I think Tung Yin should have pitched his idea to Burnett before posting it here. It may just get snatched up for a future season.

Posted by: Jim Green | Sep 19, 2006 7:27:39 AM

Segregation seems to be the purpose behind this reincarnation of the show. As Mark Burnett pointed out, "By putting people in tribes, they clearly have to get rid of people of their own ethnicity. So that's not racial at all." For more of his funny ideas about how race taboos can disappear this way, go to: http://www.hollywood.com/news/detail/id/3549270

Posted by: Timotheus | Sep 18, 2006 10:38:23 PM

I thought the really interesting dynamic evident in the first episode was related to gender. With five members per tribe, some tribes have 3 men, 2 women and others have 3 women, two men. The "African-American" tribe had 3 women, who were excluded by the two men from decisionmaking over who to send to "Exile Island." The women exacted their revenge by sending one of the men off the island. I wonder if the teams with 3 men have an advantage in strength or speed-related competitions, and also if the gender divide will play as prominent a role in other tribal councils. It was pretty explicitly about men versus women in the first episode.
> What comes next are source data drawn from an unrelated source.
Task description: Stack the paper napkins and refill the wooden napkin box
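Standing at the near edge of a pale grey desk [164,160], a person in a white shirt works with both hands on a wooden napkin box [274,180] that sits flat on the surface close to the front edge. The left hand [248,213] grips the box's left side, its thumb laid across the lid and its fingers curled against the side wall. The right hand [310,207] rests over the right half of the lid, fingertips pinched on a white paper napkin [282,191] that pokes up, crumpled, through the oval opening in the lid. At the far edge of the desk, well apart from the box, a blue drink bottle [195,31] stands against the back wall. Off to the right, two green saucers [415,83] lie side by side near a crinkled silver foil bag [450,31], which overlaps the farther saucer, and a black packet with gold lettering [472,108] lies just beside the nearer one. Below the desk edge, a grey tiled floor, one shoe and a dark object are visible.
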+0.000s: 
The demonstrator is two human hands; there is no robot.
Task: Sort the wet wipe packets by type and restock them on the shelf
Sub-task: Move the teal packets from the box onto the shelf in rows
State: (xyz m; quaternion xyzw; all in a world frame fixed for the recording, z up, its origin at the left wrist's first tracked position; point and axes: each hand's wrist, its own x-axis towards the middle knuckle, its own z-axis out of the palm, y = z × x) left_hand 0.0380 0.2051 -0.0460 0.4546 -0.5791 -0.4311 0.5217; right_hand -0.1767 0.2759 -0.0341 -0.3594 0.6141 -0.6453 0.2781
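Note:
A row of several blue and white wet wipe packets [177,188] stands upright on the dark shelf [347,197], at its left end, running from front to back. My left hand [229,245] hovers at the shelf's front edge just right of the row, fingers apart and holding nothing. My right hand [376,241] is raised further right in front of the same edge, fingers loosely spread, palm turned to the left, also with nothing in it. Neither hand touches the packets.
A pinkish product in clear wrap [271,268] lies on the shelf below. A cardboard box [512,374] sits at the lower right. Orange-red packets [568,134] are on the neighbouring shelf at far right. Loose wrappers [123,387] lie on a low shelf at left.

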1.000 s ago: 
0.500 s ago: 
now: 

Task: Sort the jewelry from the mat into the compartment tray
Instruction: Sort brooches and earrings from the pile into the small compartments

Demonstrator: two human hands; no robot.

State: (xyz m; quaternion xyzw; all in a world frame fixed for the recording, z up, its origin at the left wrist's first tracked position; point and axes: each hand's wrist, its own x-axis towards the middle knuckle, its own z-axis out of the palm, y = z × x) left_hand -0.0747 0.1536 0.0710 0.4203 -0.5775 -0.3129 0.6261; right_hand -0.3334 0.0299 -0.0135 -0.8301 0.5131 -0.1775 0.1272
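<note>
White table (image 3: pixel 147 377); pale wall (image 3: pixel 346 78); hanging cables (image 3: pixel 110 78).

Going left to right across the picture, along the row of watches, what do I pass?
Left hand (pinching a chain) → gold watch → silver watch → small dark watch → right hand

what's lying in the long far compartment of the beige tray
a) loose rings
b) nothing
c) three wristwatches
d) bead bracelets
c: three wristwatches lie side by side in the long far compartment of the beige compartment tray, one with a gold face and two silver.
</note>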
This raises another gender-related question - when they did "Battle of the Sexes" in Season 6 of the show, it wasn't at all controversial. Why did no one criticize the show for returning to the history of women's exclusion/segregation from institutions like the workforce, the vote, educational institutions, etc. I'm not saying gender discrimnation = race discrimination. I just think it's interesting that segregation by gender was ho-hum while segregation by race is outrageous, according to some.